PROBLEM TO SOLVE = Without the pictures, can you quote each line below exactly?

···

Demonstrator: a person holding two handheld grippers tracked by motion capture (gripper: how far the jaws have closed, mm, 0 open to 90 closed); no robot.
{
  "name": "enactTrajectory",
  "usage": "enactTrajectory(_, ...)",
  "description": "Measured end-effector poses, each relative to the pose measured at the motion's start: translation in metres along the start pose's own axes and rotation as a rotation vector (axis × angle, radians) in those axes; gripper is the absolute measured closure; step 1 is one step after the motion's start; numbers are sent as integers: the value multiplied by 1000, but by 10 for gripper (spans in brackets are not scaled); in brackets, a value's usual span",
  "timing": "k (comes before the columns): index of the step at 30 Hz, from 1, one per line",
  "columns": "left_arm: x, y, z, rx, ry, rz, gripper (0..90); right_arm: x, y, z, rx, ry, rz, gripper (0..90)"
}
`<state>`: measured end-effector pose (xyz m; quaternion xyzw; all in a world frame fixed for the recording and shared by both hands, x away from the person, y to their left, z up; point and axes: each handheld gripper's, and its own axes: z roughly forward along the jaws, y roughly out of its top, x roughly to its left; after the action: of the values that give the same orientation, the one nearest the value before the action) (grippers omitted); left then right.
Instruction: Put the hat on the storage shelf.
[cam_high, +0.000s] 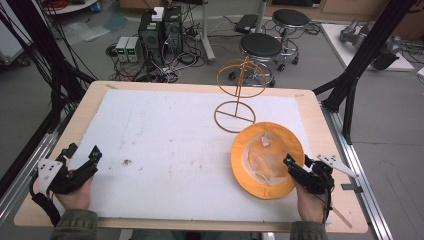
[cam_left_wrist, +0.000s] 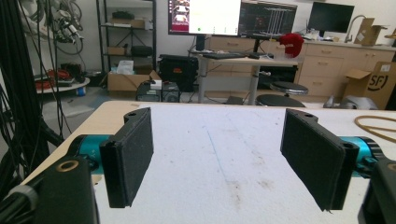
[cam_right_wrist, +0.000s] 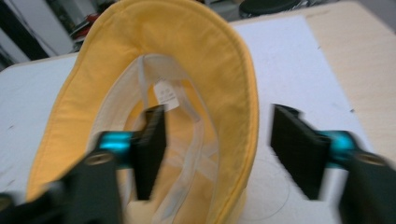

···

EXERCISE RESULT =
Demonstrator: a person holding two handheld grippers tracked by motion capture (gripper: how far the jaws have closed, mm, 0 open to 90 closed); no robot.
{
  "name": "enactTrajectory",
  "usage": "enactTrajectory(_, ...)",
  "description": "Measured end-effector poses, each relative to the pose measured at the motion's start: translation in metres along the start pose's own axes and rotation as a rotation vector (axis × angle, radians) in those axes; gripper is the absolute measured closure; step 1 is one step after the motion's start; numbers are sent as integers: the value multiplied by 1000, but by 10 for gripper (spans in brackets are not scaled); in brackets, a value's usual span",
  "timing": "k (comes before the columns): index of the step at 30 Hz, from 1, one per line",
  "columns": "left_arm: x, y, z, rx, ry, rz, gripper (0..90); right_arm: x, y, z, rx, ry, rz, gripper (0..90)"
}
`<state>`: measured end-effector pose (xyz m; quaternion xyzw; all in a world frame fixed for the recording and shared by both hands, x away from the person, y to their left, z up; point and axes: each handheld gripper's, and its own axes: z roughly forward along the jaws, y roughly out of its top, x roughly to its left; after the action: of the values that give the same orientation, the one nearest the value before the action) (grippers omitted); left then right.
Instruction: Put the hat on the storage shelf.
[cam_high, +0.000s] 
[cam_left_wrist, +0.000s] 
[cam_right_wrist, +0.000s] 

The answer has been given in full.